I was just adjusting my robes in order to step out onto the stage and take our bows when the Mayor grabbed my sleeve.
"Simply wondrous!" she exclaimed to which I fluttered a hand in gracious modesty. "The show must go on!" she said enthusiastically.
"Yes," I said, despite her failure to understand the appropriate juncture to utter such a call to arms. She held my sleeve tighter.
"No," she said, moving in close so I could see her teeth, and my attention was called to her particular choice of arm. "The. Show. Must. Go. On."
Starved as they were for entertainment, ignorant as they apparently were to the nature of what constituted a "play," the miners wished to know what happened to Malcom after he took the throne, whether Macduff had ambitions of his own, whether the Witches had more mischief to sow. There had been no cliff-ending intended in the original play, but one was assuredly now faced by those performing at gunpoint.
We had, of course, brought this upon ourselves: mentioning the name, invoking the centuries' old curse!
"What are we supposed to do?" my Macduff enquired.
"You're actors," I said, trying to keep the tremor from my voice. "IMPROVISE!"
After several moments seeing them flounder, stumble over invented verse, and the growing restlessness of an unsatisfied audience, I puffed white powder over my face and arms and took to the stage as MacBeth's equally restless spirit.
And thus began: The Scottish Play 2: Revenge of Macbeth.
In the spirit, as t'were, of slasher films immemorial, we proceeded to relate the murderous exploits of "Macbeth, The Tartan Terror" in five increasingly contrived and cringe-worthy sequels.

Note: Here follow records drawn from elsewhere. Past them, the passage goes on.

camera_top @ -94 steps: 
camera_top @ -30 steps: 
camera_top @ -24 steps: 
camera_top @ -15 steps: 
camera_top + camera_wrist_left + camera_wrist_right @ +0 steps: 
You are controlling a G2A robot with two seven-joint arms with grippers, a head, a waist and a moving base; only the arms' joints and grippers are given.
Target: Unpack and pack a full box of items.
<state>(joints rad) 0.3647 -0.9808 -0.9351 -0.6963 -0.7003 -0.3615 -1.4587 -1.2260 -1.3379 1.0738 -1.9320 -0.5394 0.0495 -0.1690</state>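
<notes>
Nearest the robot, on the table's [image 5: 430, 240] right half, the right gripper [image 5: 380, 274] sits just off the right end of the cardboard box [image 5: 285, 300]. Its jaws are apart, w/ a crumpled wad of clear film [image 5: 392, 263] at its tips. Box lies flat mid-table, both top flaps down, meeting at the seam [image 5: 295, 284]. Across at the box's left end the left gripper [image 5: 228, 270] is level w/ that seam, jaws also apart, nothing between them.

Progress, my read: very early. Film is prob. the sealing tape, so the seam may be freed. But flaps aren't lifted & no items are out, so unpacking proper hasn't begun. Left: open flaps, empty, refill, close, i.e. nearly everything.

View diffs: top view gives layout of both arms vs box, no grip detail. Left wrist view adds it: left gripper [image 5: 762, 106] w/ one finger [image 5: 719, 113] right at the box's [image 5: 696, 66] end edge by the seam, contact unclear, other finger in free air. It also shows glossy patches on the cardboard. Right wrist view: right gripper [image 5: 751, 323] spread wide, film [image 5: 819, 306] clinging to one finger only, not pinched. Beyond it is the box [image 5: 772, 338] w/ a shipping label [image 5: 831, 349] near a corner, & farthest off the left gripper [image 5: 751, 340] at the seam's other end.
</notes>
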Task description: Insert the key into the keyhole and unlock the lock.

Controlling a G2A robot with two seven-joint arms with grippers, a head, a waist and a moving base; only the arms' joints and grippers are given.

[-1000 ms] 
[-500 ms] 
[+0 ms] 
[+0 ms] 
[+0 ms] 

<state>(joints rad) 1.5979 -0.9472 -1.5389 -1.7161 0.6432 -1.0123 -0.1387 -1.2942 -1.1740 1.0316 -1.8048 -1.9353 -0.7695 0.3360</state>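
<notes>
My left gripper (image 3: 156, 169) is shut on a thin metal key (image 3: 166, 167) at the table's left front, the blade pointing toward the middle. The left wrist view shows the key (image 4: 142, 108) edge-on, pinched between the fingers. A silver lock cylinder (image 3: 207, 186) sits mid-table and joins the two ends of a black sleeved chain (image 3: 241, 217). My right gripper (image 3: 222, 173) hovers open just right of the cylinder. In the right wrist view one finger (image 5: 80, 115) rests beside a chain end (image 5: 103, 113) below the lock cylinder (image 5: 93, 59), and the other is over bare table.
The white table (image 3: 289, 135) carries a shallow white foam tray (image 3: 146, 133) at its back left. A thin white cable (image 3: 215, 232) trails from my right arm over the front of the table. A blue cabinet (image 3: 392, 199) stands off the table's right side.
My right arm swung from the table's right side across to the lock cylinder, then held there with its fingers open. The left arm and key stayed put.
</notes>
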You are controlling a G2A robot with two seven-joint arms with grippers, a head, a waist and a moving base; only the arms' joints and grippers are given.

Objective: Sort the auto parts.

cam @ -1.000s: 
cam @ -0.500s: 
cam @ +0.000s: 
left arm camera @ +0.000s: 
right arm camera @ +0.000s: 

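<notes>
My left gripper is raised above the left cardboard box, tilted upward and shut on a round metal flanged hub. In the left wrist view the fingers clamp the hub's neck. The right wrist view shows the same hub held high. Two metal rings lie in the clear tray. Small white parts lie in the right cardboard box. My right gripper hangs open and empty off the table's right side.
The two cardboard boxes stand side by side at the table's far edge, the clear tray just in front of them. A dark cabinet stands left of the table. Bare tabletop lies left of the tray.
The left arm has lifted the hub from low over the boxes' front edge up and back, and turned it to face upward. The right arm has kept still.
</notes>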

I despatched witch and noble alike in ways inventive and invective, accompanying each with newly recycled lines to the crowd's crowing delight.
"By the pricking of my thumbs!" as I pressed McDuff's eyes back into his skull.
"Where shall we three meet again: in thunder, lightning or in rain? Or perhaps... in Hell!" as I despatched two of the witches.
"Double, double!" as I folded the remaining witch in half.
"Out, out brief candle," as I set Malcolm alight.
Yet even the most diehard fans recognize when their favorite character has proceeded to a sequel too far.
"Oh, full of scorpions is the mind!" as I pressed some hastily constructed fake arachnids into Fleance's ear canal.
"Thank you," the Mayor said to myself and my exhausted troupe. "I've already sent communiques to the neighboring planets that they're in for a treat." She tapped her nose. "No spoilers, of course!"
I looked across a stage awash with fake blood, fake body parts, and genuinely suffering actors. I sighed.
All the world might indeed have been but a stage. But then so was adolescence. And look what grief that managed to exact in its brief run.